_WORK INSTRUCTION_
Wherever a picture appears in the listing, leave it out, and copy the rest exactly.

——————

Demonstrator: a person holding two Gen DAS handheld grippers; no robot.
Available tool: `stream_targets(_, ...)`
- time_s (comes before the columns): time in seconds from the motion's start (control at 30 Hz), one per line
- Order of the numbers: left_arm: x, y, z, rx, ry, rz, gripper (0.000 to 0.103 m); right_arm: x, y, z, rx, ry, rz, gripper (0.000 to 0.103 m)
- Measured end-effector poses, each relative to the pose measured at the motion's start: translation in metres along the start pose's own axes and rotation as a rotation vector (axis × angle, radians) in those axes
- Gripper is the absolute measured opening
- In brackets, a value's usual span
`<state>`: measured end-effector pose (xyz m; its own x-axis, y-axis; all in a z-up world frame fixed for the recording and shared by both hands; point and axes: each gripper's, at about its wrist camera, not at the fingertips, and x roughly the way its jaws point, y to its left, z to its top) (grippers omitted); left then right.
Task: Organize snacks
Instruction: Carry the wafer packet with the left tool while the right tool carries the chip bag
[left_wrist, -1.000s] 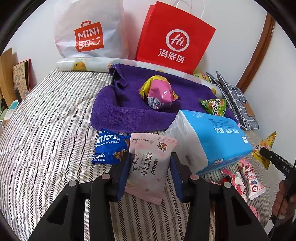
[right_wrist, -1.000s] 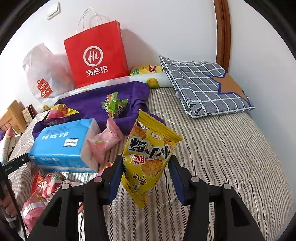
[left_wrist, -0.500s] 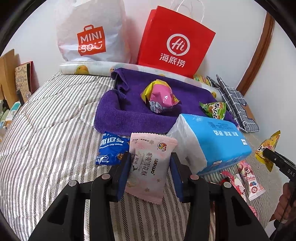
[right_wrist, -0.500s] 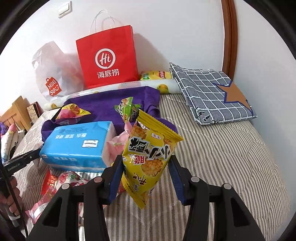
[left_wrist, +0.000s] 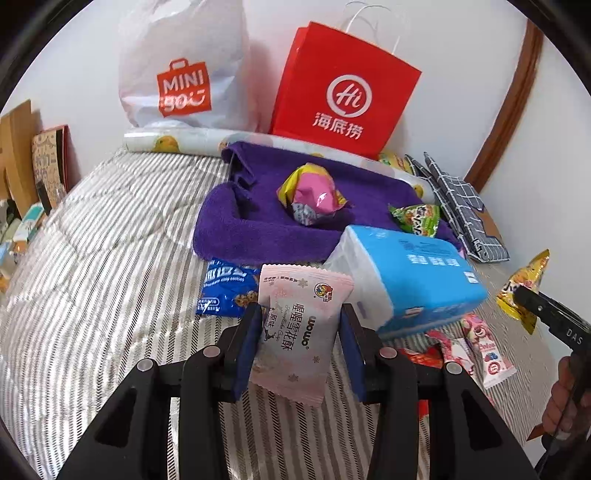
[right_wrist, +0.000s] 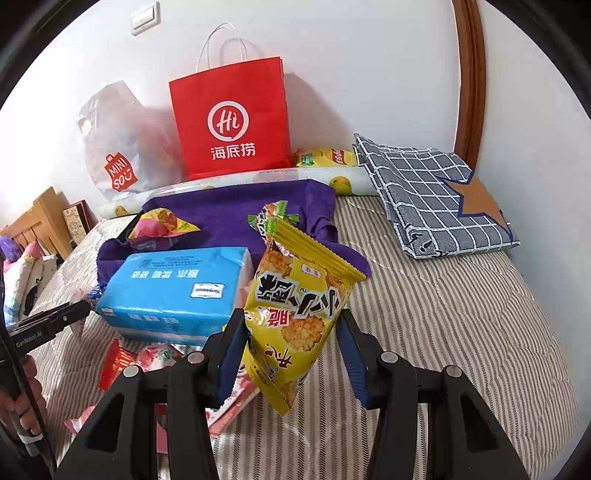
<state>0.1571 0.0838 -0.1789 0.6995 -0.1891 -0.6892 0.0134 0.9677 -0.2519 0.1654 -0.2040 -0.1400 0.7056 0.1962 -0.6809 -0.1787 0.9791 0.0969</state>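
My left tool (left_wrist: 298, 345) pointed down toward the bed, its blue pads pinching a pale pink snack packet (left_wrist: 297, 328) by both side edges, so the packet stood upright between them, clear of the cover. My right tool (right_wrist: 288, 345) was tilted down the same way and pinched a yellow rice-cracker bag (right_wrist: 295, 306), which hung at a slant with its crimped top toward the wall and its lower corner below the pads. At the right edge of the left view I could see that bag's tip and the right tool's black finger, with part of the hand (left_wrist: 565, 398) gripping its handle.

Everything lay on a bed with a grey-and-white striped cover (left_wrist: 103, 258). Just beyond the pink packet a blue cookie packet (left_wrist: 229, 288) lay flat on the stripes, and beside it to the right sat a blue tissue pack (left_wrist: 413, 277). Small pink and red snack packets (left_wrist: 484, 347) were scattered in front of the tissue pack. Behind these, a purple towel (left_wrist: 251, 229) was spread, carrying a pink-and-yellow snack bag (left_wrist: 314, 195) in its middle and a green snack packet (left_wrist: 417, 218) at its right edge. Against the white wall stood a white plastic shopping bag (left_wrist: 184, 81) and a red paper bag (left_wrist: 343, 96), with a rolled fruit-print sheet (left_wrist: 170, 142) at their feet. A folded grey checked cloth (right_wrist: 432, 192) lay to the right, near a curved wooden frame (right_wrist: 469, 74).
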Motion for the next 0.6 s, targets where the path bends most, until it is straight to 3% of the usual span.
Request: stream_targets(0.6, -0.026, -0.023, 0.027, 0.027, -0.031, -0.001, 0.042, -0.011, 0.008, 0.017, -0.007, -0.04, 0.038, 0.047)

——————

_SOLUTION FOR THIS TASK_
Demonstrator: a person holding two Gen DAS handheld grippers; no robot.
Available tool: `stream_targets(_, ...)`
- time_s (comes before the columns): time in seconds from the motion's start (control at 30 Hz), one per line
- Order of the numbers: left_arm: x, y, z, rx, ry, rz, gripper (0.000 to 0.103 m); right_arm: x, y, z, rx, ry, rz, gripper (0.000 to 0.103 m)
- Measured end-effector poses, each relative to the pose measured at the motion's start: translation in metres along the start pose's own axes and rotation as a rotation vector (axis × angle, radians) in those axes
- Gripper is the absolute measured opening
- In brackets, a value's usual span
`<state>`: measured end-effector pose (xyz m; its own x-axis, y-axis; all in a z-up world frame fixed for the recording and shared by both hands; point and axes: each gripper's, at about its wrist camera, not at the fingertips, and x roughly the way its jaws point, y to its left, z to its top) (grippers omitted); left then right.
Task: Organize snacks
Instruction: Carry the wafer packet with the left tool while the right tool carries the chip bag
[left_wrist, -1.000s] 
[right_wrist, -1.000s] 
[left_wrist, -0.500s] 
[right_wrist, -0.500s] 
[left_wrist, +0.000s] 
[right_wrist, +0.000s] 
<state>0.1571 0.0838 -0.1789 0.6995 -0.1891 -0.6892 0.0134 0.9677 -0.2519 0.1654 -0.2040 -0.1400 0.7056 0.1962 -0.6809 -0.1787 0.9791 0.0969</state>
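My left tool (left_wrist: 298, 345) pointed down toward the bed, its blue pads pinching a pale pink snack packet (left_wrist: 297, 328) by both side edges, so the packet stood upright between them, clear of the cover. My right tool (right_wrist: 288, 345) was tilted down the same way and pinched a yellow rice-cracker bag (right_wrist: 295, 306), which hung at a slant with its crimped top toward the wall and its lower corner below the pads. At the right edge of the left view I could see that bag's tip and the right tool's black finger, with part of the hand (left_wrist: 565, 398) gripping its handle.

Everything lay on a bed with a grey-and-white striped cover (left_wrist: 103, 258). Just beyond the pink packet a blue cookie packet (left_wrist: 229, 288) lay flat on the stripes, and beside it to the right sat a blue tissue pack (left_wrist: 413, 277). Small pink and red snack packets (left_wrist: 484, 347) were scattered in front of the tissue pack. Behind these, a purple towel (left_wrist: 251, 229) was spread, carrying a pink-and-yellow snack bag (left_wrist: 314, 195) in its middle and a green snack packet (left_wrist: 417, 218) at its right edge. Against the white wall stood a white plastic shopping bag (left_wrist: 184, 81) and a red paper bag (left_wrist: 343, 96), with a rolled fruit-print sheet (left_wrist: 170, 142) at their feet. A folded grey checked cloth (right_wrist: 432, 192) lay to the right, near a curved wooden frame (right_wrist: 469, 74).
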Motion for the next 0.6 s, targets where the path bends most, until it is straight to 3% of the usual span.
Request: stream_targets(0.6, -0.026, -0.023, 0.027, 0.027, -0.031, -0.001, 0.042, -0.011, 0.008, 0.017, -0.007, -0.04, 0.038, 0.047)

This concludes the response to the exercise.